== Segment start ==

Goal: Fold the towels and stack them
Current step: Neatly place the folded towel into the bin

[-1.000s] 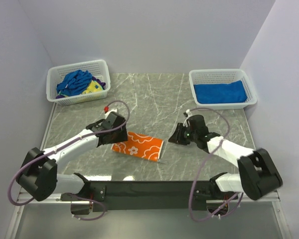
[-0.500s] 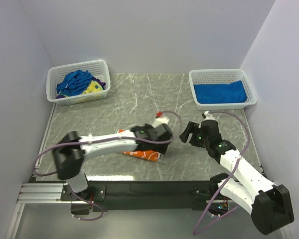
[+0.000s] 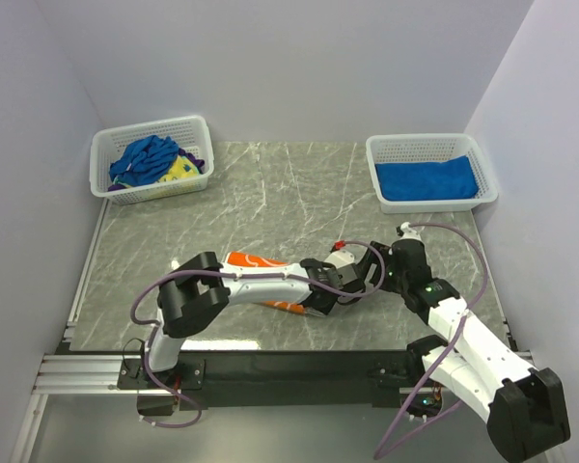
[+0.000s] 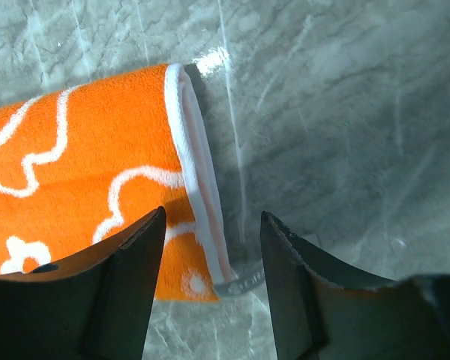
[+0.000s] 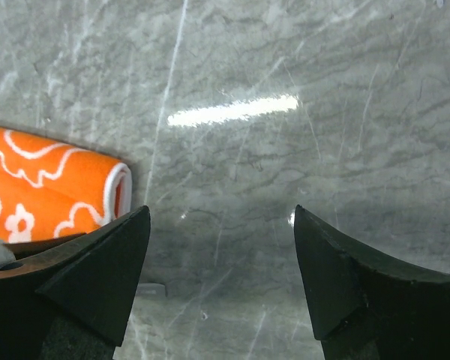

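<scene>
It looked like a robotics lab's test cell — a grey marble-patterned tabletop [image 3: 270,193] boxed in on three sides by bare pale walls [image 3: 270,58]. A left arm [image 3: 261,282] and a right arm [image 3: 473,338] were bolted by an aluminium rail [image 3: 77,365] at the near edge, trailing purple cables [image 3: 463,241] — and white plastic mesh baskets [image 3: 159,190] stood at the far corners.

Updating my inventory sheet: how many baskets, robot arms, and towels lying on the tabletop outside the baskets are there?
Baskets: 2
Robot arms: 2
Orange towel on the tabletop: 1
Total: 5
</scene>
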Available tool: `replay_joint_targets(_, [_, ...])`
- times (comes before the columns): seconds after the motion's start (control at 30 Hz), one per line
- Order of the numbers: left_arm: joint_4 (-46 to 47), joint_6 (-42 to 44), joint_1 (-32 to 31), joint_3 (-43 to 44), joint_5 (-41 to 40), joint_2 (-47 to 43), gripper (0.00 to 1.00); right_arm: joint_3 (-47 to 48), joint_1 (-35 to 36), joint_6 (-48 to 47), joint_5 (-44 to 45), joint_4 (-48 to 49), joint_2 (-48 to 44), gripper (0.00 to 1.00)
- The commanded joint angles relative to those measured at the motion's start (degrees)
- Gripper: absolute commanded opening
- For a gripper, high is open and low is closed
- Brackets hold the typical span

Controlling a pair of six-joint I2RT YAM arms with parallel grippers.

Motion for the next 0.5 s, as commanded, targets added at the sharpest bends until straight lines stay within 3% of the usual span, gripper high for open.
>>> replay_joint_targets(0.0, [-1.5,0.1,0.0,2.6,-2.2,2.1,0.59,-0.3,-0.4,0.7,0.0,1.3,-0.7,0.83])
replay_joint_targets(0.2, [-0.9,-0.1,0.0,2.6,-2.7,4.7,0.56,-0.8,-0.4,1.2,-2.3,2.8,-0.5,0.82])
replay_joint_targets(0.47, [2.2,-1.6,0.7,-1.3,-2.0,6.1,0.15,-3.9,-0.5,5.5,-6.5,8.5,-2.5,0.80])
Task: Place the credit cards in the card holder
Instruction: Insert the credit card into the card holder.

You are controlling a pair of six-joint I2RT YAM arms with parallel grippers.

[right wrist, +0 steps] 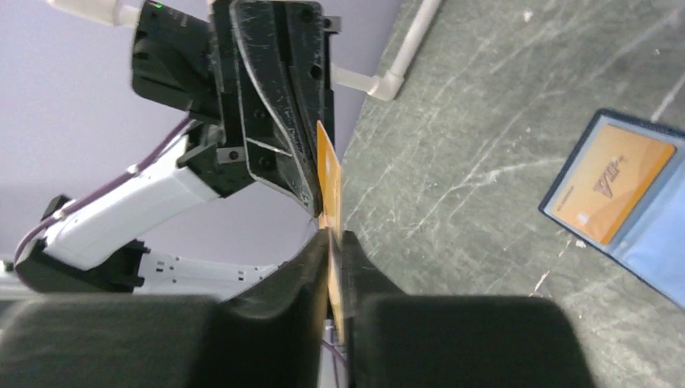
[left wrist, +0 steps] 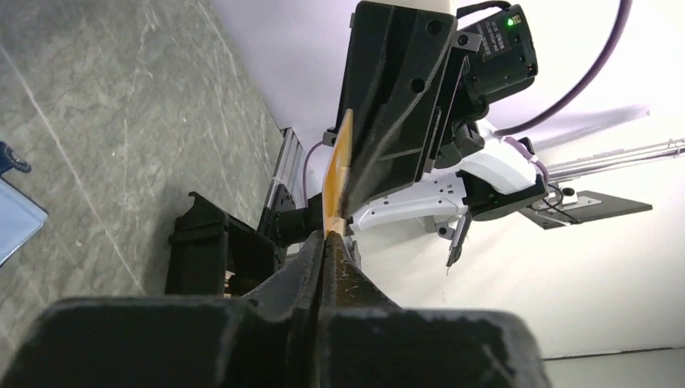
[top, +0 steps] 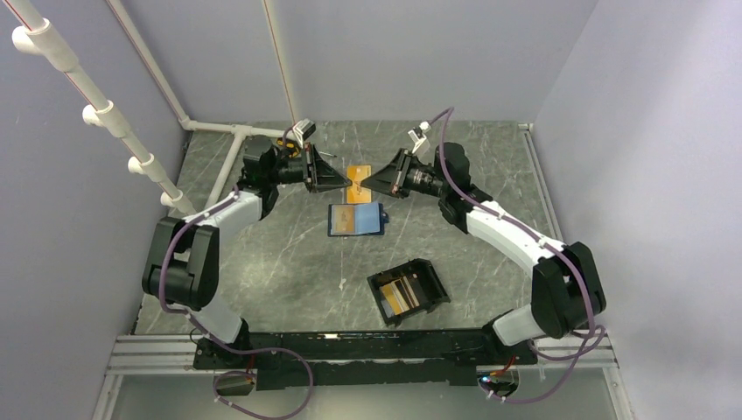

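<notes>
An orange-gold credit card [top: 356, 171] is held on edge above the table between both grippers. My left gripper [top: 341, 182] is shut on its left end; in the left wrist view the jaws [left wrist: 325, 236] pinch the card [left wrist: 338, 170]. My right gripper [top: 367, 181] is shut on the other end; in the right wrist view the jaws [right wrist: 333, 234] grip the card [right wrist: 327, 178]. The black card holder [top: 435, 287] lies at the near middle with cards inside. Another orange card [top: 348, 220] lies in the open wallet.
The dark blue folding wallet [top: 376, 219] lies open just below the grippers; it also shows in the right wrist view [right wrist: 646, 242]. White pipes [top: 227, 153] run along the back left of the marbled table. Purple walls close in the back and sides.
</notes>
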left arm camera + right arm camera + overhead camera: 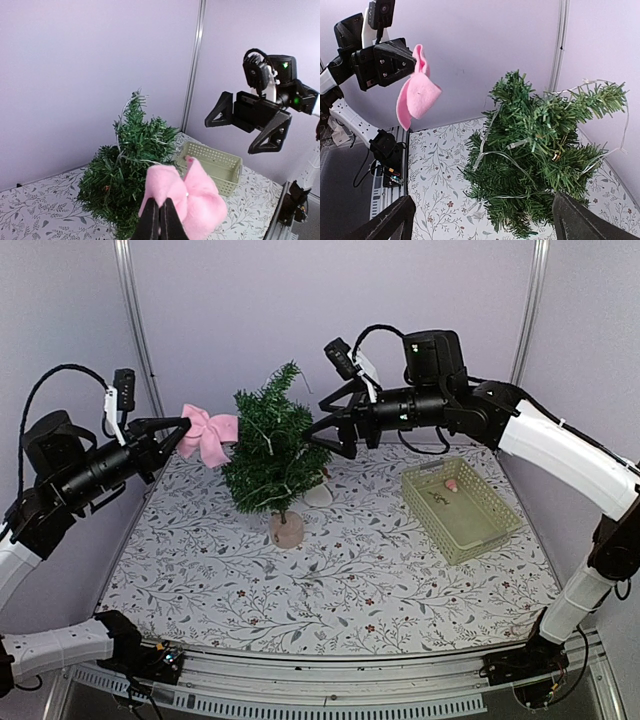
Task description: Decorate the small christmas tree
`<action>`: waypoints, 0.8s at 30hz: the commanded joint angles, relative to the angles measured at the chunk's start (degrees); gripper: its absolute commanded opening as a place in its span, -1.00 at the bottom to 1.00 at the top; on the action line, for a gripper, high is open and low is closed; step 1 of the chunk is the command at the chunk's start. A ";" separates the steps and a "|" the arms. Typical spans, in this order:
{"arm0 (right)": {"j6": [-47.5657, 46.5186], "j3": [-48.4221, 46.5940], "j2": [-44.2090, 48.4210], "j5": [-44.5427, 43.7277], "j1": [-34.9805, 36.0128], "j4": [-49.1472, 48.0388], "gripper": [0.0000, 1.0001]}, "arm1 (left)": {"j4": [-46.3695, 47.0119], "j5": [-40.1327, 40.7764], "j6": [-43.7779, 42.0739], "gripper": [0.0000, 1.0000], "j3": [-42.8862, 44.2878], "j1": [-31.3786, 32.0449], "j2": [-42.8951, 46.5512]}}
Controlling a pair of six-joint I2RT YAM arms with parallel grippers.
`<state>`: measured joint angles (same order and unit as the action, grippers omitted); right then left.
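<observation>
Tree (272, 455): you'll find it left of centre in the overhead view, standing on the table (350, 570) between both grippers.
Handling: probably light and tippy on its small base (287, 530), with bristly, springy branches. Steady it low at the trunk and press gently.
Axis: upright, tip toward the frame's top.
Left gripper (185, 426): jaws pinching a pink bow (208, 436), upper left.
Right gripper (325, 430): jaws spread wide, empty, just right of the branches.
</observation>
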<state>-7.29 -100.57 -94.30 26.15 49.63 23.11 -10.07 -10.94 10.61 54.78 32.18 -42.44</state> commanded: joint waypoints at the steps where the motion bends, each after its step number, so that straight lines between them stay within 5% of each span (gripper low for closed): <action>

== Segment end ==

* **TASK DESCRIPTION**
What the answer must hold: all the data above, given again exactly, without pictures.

* **SOLUTION**
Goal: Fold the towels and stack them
Current step: Neatly place the folded towel into the bin

[-1.000s] 
[-0.500s] 
[+0.000s] 
[+0.000s] 
[+0.000s] 

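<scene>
It looked like a robotics lab's test cell — a grey marble-patterned tabletop [image 3: 270,193] boxed in on three sides by bare pale walls [image 3: 270,58]. A left arm [image 3: 261,282] and a right arm [image 3: 473,338] were bolted by an aluminium rail [image 3: 77,365] at the near edge, trailing purple cables [image 3: 463,241] — and white plastic mesh baskets [image 3: 159,190] stood at the far corners.

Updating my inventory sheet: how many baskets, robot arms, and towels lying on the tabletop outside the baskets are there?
Baskets: 2
Robot arms: 2
Orange towel on the tabletop: 1
Total: 5
</scene>
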Available tool: `replay_joint_targets(_, [_, ...])`
- times (comes before the columns): seconds after the motion's start (control at 30 Hz), one per line
- Order of the numbers: left_arm: joint_4 (-46 to 47), joint_6 (-42 to 44), joint_1 (-32 to 31), joint_3 (-43 to 44), joint_5 (-41 to 40), joint_2 (-47 to 43), gripper (0.00 to 1.00); right_arm: joint_3 (-47 to 48), joint_1 (-35 to 36), joint_6 (-48 to 47), joint_5 (-44 to 45), joint_4 (-48 to 49), joint_2 (-48 to 44), gripper (0.00 to 1.00)
- The commanded joint angles relative to those measured at the motion's start (degrees)
- Gripper: absolute commanded opening
- For a gripper, high is open and low is closed
- Brackets hold the typical span

Controlling a pair of six-joint I2RT YAM arms with parallel grippers.

Motion for the next 0.5 s, as commanded, targets added at the sharpest bends until straight lines stay within 3% of the usual span, gripper high for open.
>>> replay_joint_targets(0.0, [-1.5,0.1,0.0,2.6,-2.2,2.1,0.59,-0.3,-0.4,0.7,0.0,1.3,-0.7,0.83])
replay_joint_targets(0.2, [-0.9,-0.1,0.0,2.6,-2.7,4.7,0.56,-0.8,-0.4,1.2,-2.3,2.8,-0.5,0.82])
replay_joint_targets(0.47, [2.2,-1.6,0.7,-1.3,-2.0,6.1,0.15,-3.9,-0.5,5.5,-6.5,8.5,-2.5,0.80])
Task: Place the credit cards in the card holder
Instruction: Insert the credit card into the card holder.

You are controlling a pair of six-joint I2RT YAM arms with parallel grippers.

[right wrist, +0 steps] 
[left wrist, +0 steps] 
[top, +0 steps] 

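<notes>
An orange-gold credit card [top: 356, 171] is held on edge above the table between both grippers. My left gripper [top: 341, 182] is shut on its left end; in the left wrist view the jaws [left wrist: 325, 236] pinch the card [left wrist: 338, 170]. My right gripper [top: 367, 181] is shut on the other end; in the right wrist view the jaws [right wrist: 333, 234] grip the card [right wrist: 327, 178]. The black card holder [top: 435, 287] lies at the near middle with cards inside. Another orange card [top: 348, 220] lies in the open wallet.
The dark blue folding wallet [top: 376, 219] lies open just below the grippers; it also shows in the right wrist view [right wrist: 646, 242]. White pipes [top: 227, 153] run along the back left of the marbled table. Purple walls close in the back and sides.
</notes>
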left arm camera + right arm camera + overhead camera: 
Task description: Decorate the small christmas tree
`<action>`: waypoints, 0.8s at 30hz: the commanded joint angles, relative to the angles measured at the chunk's start (degrees); gripper: its absolute commanded opening as a place in its span, -1.00 at the bottom to 1.00 at the top; on the action line, for a gripper, high is open and low is closed; step 1 of the chunk is the command at the chunk's start. A ";" separates the steps and a "|" the arms. Typical spans, in this order:
{"arm0 (right)": {"j6": [-47.5657, 46.5186], "j3": [-48.4221, 46.5940], "j2": [-44.2090, 48.4210], "j5": [-44.5427, 43.7277], "j1": [-34.9805, 36.0128], "j4": [-49.1472, 48.0388], "gripper": [0.0000, 1.0001]}, "arm1 (left)": {"j4": [-46.3695, 47.0119], "j5": [-40.1327, 40.7764], "j6": [-43.7779, 42.0739], "gripper": [0.0000, 1.0000], "j3": [-42.8862, 44.2878], "j1": [-31.3786, 32.0449], "j2": [-42.8951, 46.5512]}}
Controlling a pair of six-joint I2RT YAM arms with parallel grippers.
`<state>`: measured joint angles (same order and unit as the action, grippers omitted); right then left.
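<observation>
Tree (272, 455): you'll find it left of centre in the overhead view, standing on the table (350, 570) between both grippers.
Handling: probably light and tippy on its small base (287, 530), with bristly, springy branches. Steady it low at the trunk and press gently.
Axis: upright, tip toward the frame's top.
Left gripper (185, 426): jaws pinching a pink bow (208, 436), upper left.
Right gripper (325, 430): jaws spread wide, empty, just right of the branches.
</observation>
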<state>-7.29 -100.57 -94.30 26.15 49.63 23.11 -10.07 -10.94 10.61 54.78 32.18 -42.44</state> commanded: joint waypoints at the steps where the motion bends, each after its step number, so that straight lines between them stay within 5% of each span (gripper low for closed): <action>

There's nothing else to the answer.